Re: Using btrfs raid5/6

public inbox for linux-btrfs@vger.kernel.org
 help / color / mirror / Atom feed

From: Zygo Blaxell <ce3g8jdj@umail.furryterror.org>
To: Qu Wenruo <quwenruo.btrfs@gmx.com>
Cc: Andrei Borzenkov <arvidjaar@gmail.com>, Qu Wenruo <wqu@suse.com>,
	Scoopta <mlist@scoopta.email>,
	linux-btrfs@vger.kernel.org
Subject: Re: Using btrfs raid5/6
Date: Mon, 9 Dec 2024 21:34:07 -0500	[thread overview]
Message-ID: <Z1eonzLzseG2_vny@hungrycats.org> (raw)
In-Reply-To: <cfa74363-b310-49f0-b4bf-07a98c1be972@gmx.com>

On Sun, Dec 08, 2024 at 06:56:00AM +1030, Qu Wenruo wrote:
> 在 2024/12/7 18:07, Andrei Borzenkov 写道:
> > 06.12.2024 07:16, Qu Wenruo wrote:
> > > 在 2024/12/6 14:29, Andrei Borzenkov 写道:
> > > > 05.12.2024 23:27, Qu Wenruo wrote:
> > > > > 在 2024/12/6 03:23, Andrei Borzenkov 写道:
> > > > > > 05.12.2024 01:34, Qu Wenruo wrote:
> > > > > > > 在 2024/12/5 05:47, Andrei Borzenkov 写道:
> > > > > > > > 04.12.2024 07:40, Qu Wenruo wrote:
> > > > > > > > > 
> > > > > > > > > 在 2024/12/4 14:04, Scoopta 写道:
> > > > > > > > > > I'm looking to deploy btfs raid5/6 and have read some of the
> > > > > > > > > > previous
> > > > > > > > > > posts here about doing so "successfully." I want to make sure I
> > > > > > > > > > understand the limitations correctly.
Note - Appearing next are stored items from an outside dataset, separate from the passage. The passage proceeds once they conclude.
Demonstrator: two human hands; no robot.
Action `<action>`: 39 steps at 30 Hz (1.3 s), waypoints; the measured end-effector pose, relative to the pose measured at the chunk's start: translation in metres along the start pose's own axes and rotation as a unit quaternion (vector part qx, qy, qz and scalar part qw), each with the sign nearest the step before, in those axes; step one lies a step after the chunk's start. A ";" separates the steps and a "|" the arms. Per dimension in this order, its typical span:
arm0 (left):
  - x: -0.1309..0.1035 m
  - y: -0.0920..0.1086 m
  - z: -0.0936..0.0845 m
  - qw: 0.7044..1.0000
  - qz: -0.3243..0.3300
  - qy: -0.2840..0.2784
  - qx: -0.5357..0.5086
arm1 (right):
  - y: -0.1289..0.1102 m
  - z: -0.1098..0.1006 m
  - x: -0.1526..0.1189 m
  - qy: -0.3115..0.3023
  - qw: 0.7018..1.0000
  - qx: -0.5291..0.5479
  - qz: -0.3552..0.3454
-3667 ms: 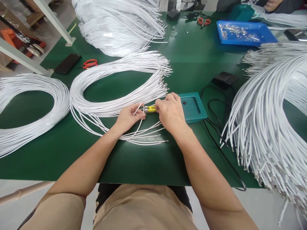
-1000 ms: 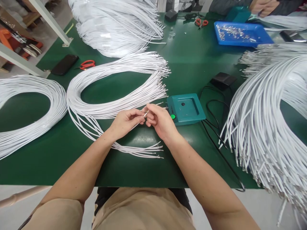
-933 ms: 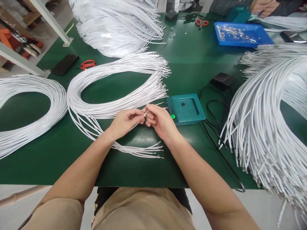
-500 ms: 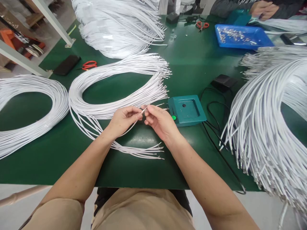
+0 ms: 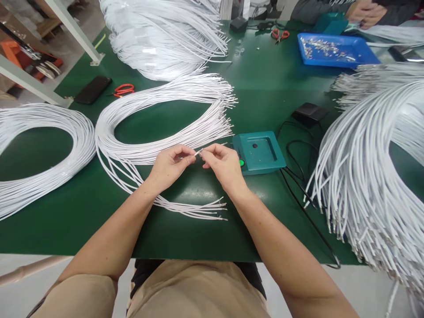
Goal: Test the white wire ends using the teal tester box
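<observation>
I'm watching a person working at a green table (image 5: 198,238). The left hand (image 5: 170,167) is pinching a white cable (image 5: 198,153) close to its end, thumb and forefinger closed on it. The right hand (image 5: 225,166) is meeting it there, its fingertips closing on the tip; whether they are also gripping some small piece, I can't tell, since the fingers are hiding it. The cable's end is sitting in the narrow space between the two hands. Several loose cables (image 5: 195,210) are lying nearer the person, and a green box (image 5: 260,152) is resting just beside the right hand.

To my eye, the person is busy with the fingertip step, handling that one cable end. The next move, I'm judging, is calling for a firm left pinch and a light, exact touch from the right.
</observation>
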State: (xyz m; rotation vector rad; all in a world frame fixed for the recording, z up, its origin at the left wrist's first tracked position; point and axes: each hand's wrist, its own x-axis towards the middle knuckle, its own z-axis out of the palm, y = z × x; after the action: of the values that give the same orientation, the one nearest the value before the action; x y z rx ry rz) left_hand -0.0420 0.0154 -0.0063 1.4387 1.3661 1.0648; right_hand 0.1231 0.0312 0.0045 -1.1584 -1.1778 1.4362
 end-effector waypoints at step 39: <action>-0.002 0.006 -0.005 0.983 -0.059 -0.114 -0.129 | 0.006 -0.012 0.005 -0.134 0.974 -0.169 -0.075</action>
State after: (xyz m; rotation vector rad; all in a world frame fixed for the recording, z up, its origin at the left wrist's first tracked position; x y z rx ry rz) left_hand -0.0456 0.0139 0.0008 1.2321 1.0920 0.9315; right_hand 0.1335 0.0369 -0.0028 -1.0949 -1.7145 1.3366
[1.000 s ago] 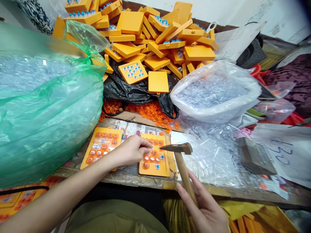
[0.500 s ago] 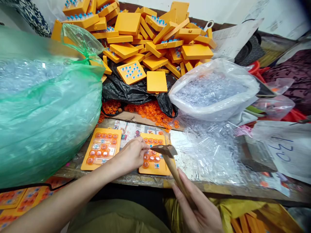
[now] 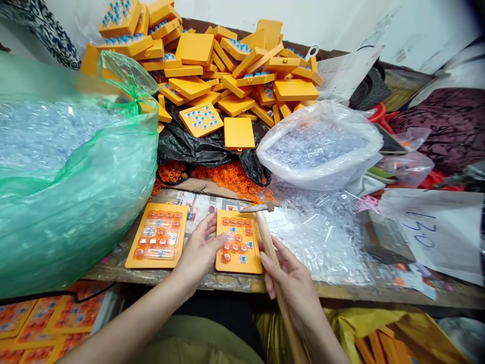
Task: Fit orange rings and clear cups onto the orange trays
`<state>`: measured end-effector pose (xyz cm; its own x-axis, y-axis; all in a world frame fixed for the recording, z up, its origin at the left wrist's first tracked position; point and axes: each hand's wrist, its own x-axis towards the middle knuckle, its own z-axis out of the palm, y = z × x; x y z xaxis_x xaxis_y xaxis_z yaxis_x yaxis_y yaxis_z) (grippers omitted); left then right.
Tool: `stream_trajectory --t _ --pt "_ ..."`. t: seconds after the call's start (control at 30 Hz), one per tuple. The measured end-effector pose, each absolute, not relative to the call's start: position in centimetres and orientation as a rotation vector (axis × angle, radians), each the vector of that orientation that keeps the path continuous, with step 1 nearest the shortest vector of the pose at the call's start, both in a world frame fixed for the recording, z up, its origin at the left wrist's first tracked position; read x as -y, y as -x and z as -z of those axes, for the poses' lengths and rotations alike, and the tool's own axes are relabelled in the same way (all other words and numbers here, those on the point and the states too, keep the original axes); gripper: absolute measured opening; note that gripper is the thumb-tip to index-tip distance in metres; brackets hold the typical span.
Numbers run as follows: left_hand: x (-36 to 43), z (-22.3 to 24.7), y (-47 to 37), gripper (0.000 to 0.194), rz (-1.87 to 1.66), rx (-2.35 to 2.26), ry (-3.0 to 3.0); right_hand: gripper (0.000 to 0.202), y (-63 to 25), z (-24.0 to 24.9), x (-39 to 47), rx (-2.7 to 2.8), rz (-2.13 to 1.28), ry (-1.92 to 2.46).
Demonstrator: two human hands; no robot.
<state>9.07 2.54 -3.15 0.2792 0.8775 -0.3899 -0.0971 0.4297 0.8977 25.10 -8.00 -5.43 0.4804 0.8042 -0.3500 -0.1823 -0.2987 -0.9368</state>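
Observation:
My left hand [image 3: 200,247] holds the left edge of a yellow plastic panel [image 3: 239,267], its thumb over the face and its fingers at the side. Orange round caps and a few blue-and-clear pieces stud that panel, which lies flat on the bench. In my right hand [image 3: 286,270] is a hammer [image 3: 270,241] with a wooden handle. Its metal head is beyond the panel's upper right corner. Fingers of my right hand also reach the panel's right edge. To the left lies a similar panel [image 3: 155,260], bearing orange caps and long clear covers.
Yellow cases [image 3: 195,48] are heaped at the back, above loose orange caps [image 3: 242,179]. A green bag [image 3: 125,212] of clear parts bulges on the left. On the right are a white bag [image 3: 318,172] and loose clear pieces [image 3: 322,237]. Finished-looking panels [image 3: 41,318] lie lower left.
My left hand has moved back from the panel's caps to its left edge. The hammer head has shifted away toward the back, and my right hand has come up to the panel's right edge.

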Motion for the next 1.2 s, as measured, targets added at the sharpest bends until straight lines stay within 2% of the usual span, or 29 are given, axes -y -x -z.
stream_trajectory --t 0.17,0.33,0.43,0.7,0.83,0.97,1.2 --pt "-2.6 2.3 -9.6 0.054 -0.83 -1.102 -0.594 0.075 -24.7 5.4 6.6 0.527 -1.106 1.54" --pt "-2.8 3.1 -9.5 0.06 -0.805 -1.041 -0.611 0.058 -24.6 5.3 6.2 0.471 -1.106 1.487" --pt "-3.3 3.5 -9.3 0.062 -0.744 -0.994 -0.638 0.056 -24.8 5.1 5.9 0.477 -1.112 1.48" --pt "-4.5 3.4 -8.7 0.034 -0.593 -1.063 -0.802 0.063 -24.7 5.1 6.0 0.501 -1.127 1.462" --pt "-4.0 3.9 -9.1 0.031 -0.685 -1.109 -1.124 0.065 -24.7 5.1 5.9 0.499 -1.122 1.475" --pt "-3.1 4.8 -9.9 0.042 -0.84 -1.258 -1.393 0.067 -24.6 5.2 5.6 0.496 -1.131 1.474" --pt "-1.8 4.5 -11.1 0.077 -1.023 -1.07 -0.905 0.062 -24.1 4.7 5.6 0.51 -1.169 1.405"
I'm looking to replace an
> > > > > > > > > > md+ext4
> > > > > > > > > > setup. The data on these drives is replaceable but obviously
> > > > > > > > > > ideally I
> > > > > > > > > > don't want to have to replace it.
> > > > > > > > > 
> > > > > > > > > 0) Use kernel newer than 6.5 at least.
> > > > > > > > > 
> > > > > > > > > That version introduced a more comprehensive check for any RAID56
> > > > > > > > > RMW,
> > > > > > > > > so that it will always verify the checksum and rebuild when
> > > > > > > > > necessary.
> > > > > > > > > 
> > > > > > > > > This should mostly solve the write hole problem, and we even have
> > > > > > > > > some
> > > > > > > > > test cases in the fstests already verifying the behavior.
> > > > > > > > 
> > > > > > > > Write hole happens when data can *NOT* be rebuilt because data is
> > > > > > > > inconsistent between different strips of the same stripe. How btrfs
> > > > > > > > solves this problem?
> > > > > > > 
> > > > > > > An example please.
> > > > > > 
> > > > > > You start with stripe
> > > > > > 
> > > > > > A1,B1,C1,D1,P1
> > > > > > 
> > > > > > You overwrite A1 with A2
> > > > > 
> > > > > This already falls into NOCOW case.
> > > > > 
> > > > > No guarantee for data consistency.
> > > > > 
> > > > > For COW cases, the new data are always written into unused slot, and
> > > > > after crash we will only see the old data.
> > > > 
> > > > Do you mean that btrfs only does full stripe write now? As I recall from
> > > > the previous discussions, btrfs is using fixed size stripes and it can
> > > > fill unused strips. Like
> > > > 
> > > > First write
> > > > 
> > > > A1,B1,...,...,P1
> > > > 
> > > > Second write
> > > > 
> > > > A1,B1,C2,D2,P2
> > > > 
> > > > I.e. A1 and B1 do not change, but C2 and D2 are added.
> > > > 
> > > > Now, if parity is not updated before crash and D gets lost we have
> > > 
> > > After crash, C2/D2 is not referenced by anyone.
> > > So we won't need to read C2/D2/P2 because it's just unallocated space.
> > 
> > You do need to read C2/D2 to build parity and to reconstruct any missing
> > block. Parity no more matches C2/D2. Whether C2/D2 are actually
> > referenced by upper layers is irrelevant for RAID5/6.
> 
> Nope, in that case whatever garbage is in C2/D2, btrfs just do not care.
> 
> Just try it yourself.
> 
> You can even mkfs without discarding the device, then btrfs has garbage
> for unwritten ranges.
> 
> Then do btrfs care those unallocated space nor their parity?
> No.
> 
> Btrfs only cares full stripe that has at least one block being referred.
> 
> For vertical stripe that has no sector involved, btrfs treats it as
> nocsum, aka, as long as it can read it's fine. If it can not be read
> from the disk (missing dev etc), just use the rebuild data.
> 
> Either way for unused sector it makes no difference.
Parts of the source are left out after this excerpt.